Preprocess .fif files to .pt format (resample to 256 Hz, filter, epoch into 5s segments, normalize).

from zuna import preprocessing

preprocessing(
    input_dir="path/to/fif/files",
    output_dir="path/to/working/2_pt_input",
    apply_notch_filter=False,         # Automatic line noise removal
    apply_highpass_filter=True,       # 0.5 Hz highpass
    apply_average_reference=True,     # Average reference
    target_channel_count=['AF3', 'AF4', 'F1', 'F2'],  # Add channels from 10-05 montage
    bad_channels=['Cz', 'Fz'],       # Zero out known bad channels
    preprocessed_fif_dir="path/to/working/1_fif_filter",  # Save filtered .fif for comparison
)

Note: Sampling rate (256 Hz), epoch duration (5s), and batch size (64 epochs per file) are fixed to match the pretrained model and should not be changed.

Inference

Run the ZUNA model on preprocessed .pt files. Model weights are downloaded from HuggingFace automatically.

from zuna import inference

inference(
    input_dir="path/to/working/2_pt_input",
    output_dir="path/to/working/3_pt_output",
    gpu_device=0,                     # GPU ID (default: 0), or "" for CPU
    tokens_per_batch=100000,          # Increase for higher GPU utilization
    data_norm=10.0,                   # Normalization denominator (ZUNA expects std=0.1)
    diffusion_cfg=1.0,               # Classifier-free guidance (1.0 = no cfg)
    diffusion_sample_steps=50,        # Diffusion steps
    plot_eeg_signal_samples=False,    # Plot per-sample reconstructions (slow, for debugging)
    inference_figures_dir="./FIGURES", # Where to save per-sample plots
)

Reconstruction

Convert model output .pt files back to .fif format, reversing normalization and stitching epochs back together.

from zuna import pt_to_fif

pt_to_fif(
    input_dir="path/to/working/3_pt_output",
    output_dir="path/to/working/4_fif_output",
)

Visualization

Generate comparison plots between pipeline input and output.

from zuna import compare_plot_pipeline

compare_plot_pipeline(
    input_dir="path/to/original/fif/files",
    fif_input_dir="path/to/working/1_fif_filter",
    fif_output_dir="path/to/working/4_fif_output",
    pt_input_dir="path/to/working/2_pt_input",
    pt_output_dir="path/to/working/3_pt_output",
    output_dir="path/to/working/FIGURES",
    plot_pt=True,                     # Compare .pt files (epoch-level)
    plot_fif=True,                    # Compare .fif files (full recording)
    num_samples=2,                    # Number of files to compare
)

Setting Montages

Input .fif files must have a channel montage with 3D positions. If your files don't have one:

import mne

raw = mne.io.read_raw_fif('data.fif', preload=True)
montage = mne.channels.make_standard_montage('standard_1005')
raw.set_montage(montage)
raw.save('data_with_montage.fif', overwrite=True)

Citation

For more information please see our technical whitepaper and blog.

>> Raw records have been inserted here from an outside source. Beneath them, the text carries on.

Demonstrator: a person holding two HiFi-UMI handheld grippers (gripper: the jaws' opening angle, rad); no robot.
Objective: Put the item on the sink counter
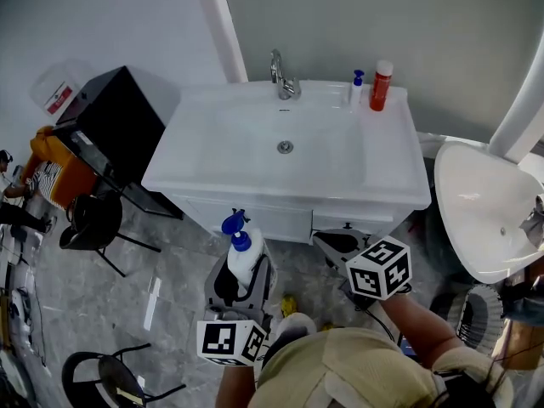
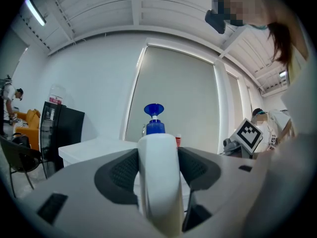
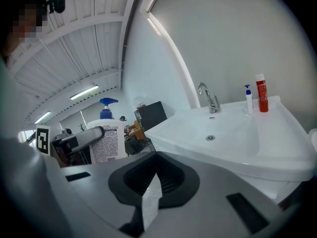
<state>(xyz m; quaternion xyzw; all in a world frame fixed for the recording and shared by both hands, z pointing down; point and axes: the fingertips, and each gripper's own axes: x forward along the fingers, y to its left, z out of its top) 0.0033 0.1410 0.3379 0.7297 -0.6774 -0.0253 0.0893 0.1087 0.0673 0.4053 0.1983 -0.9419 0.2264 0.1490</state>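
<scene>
The left claw [image 2: 157, 175] is clenched on the white pump bottle [image 2: 157, 155], its dark pads pressing the smooth, rounded body from both sides while the blue pump head [image 2: 154, 111] stands upright above the grip. The right claw [image 3: 152, 185] is closed with only a thin pale sliver at the seam, which I cannot identify, so it gives the bottle no support. In the head view the bottle hangs over the floor, short of the front edge of the white table [image 1: 399, 170] and not yet above it. The first risk is probably slip: the plastic looks slick and curved, the pads hold only a band of it, and a quick swing could let it twist or slide down. The second is the lift, since the bottle looks to sit lower than the table's front edge and could catch on it if carried forward before rising. The third is the landing. Most of the top is basin [image 1: 255, 155], and the flat margin around it looks narrow, so a base set partly on the curved lip would likely tip inward. The back right corner already holds a red bottle [image 1: 382, 85] and a small dispenser [image 1: 357, 87], beside the faucet [image 1: 283, 78]; crowding that corner could knock one over.
</scene>
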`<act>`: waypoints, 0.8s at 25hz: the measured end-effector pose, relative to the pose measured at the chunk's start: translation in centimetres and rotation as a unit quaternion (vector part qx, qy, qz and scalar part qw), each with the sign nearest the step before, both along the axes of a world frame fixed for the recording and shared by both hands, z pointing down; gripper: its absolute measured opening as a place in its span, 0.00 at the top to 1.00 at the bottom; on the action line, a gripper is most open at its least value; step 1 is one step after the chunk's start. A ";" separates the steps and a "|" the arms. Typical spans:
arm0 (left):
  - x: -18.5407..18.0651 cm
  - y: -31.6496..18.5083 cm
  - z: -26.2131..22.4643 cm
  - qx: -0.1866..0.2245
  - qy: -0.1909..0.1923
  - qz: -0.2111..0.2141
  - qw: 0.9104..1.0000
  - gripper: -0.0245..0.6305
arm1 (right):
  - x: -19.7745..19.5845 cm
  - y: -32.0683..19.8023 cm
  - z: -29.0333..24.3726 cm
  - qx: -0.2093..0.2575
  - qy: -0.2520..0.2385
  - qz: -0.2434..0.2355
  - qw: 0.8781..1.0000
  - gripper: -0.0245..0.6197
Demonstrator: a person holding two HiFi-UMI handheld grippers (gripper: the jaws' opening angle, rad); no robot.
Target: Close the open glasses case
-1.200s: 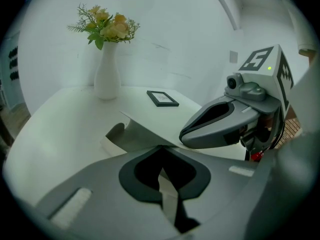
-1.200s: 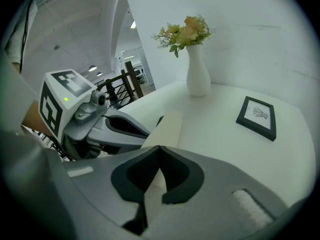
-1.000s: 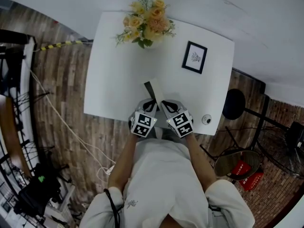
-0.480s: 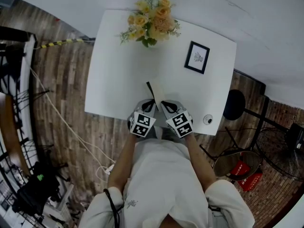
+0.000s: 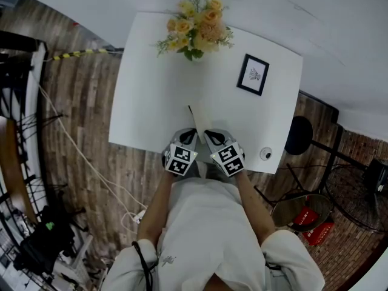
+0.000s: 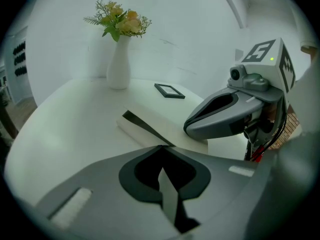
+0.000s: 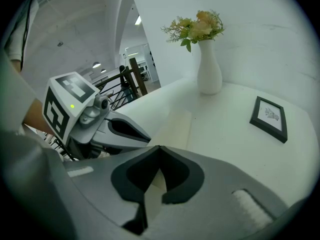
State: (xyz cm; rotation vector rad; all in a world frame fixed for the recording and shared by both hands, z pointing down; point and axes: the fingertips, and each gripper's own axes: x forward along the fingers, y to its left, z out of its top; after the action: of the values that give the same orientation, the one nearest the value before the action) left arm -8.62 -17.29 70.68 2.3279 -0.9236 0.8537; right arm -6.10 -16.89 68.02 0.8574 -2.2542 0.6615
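**Lid almost down – only a sliver of dark left**

I've got the glasses case [image 5: 200, 119] by the near edge of the tabletop [image 5: 151, 90], about halfway along it, lying lengthwise away from me. A second ago the lid stood up and showed a broad dark strip of lining. Now that strip has shrunk to a thin dark line along the case's left side, so the lid has swung most of the way down.

The left tool [image 5: 189, 132] and right tool [image 5: 210, 133] sit side by side at the near end of the case. Both are clenched, tips meeting. I can't make out anything pinched between them. The case lies just past the tips in both gripper views, and I can't say for sure whether they touch it.

My read: the closing is nearly done but not finished, since that dark line means the lid hasn't seated. The next move looks like a gentle press down on the lid, kept straight so the light case doesn't skid toward the flower vase [image 5: 197, 26] or the picture frame [image 5: 253, 74] at the far side.
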 end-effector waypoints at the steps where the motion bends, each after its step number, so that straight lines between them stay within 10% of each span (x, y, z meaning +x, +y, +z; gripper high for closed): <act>1: -0.1 0.0 0.0 -0.001 0.000 -0.001 1.000 0.93 | -0.1 0.0 0.0 0.002 -0.001 -0.001 1.000 0.95; 20: -1.3 0.3 1.4 -0.019 -0.028 -0.002 0.999 0.93 | -1.3 0.8 1.1 -0.018 0.007 -0.024 1.000 0.95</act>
State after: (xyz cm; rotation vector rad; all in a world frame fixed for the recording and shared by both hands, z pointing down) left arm -9.89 -17.02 72.07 2.2799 -0.9261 0.9321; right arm -7.37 -16.10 69.10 0.7858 -2.2354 0.6706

If you find ZUNA useful in your work, please cite accordingly.

Organizations or researchers interested in collaborating with Zyphra to improve future versions for specific needs or use cases should contact bci@zyphra.com.

Disclaimer

This software and related services ("Services") are provided for research use only and are not intended for use in the diagnosis, cure, mitigation, treatment, or prevention of any disease or health condition. The Services have not been validated for any medical or clinical use. The information provided through the Services is for general informational purposes only and is not a substitute for any professional medical or healthcare advice. We do not warrant that any information provided through the Services is accurate, complete, or useful to you. Any reliance you place on such information is strictly at your own risk.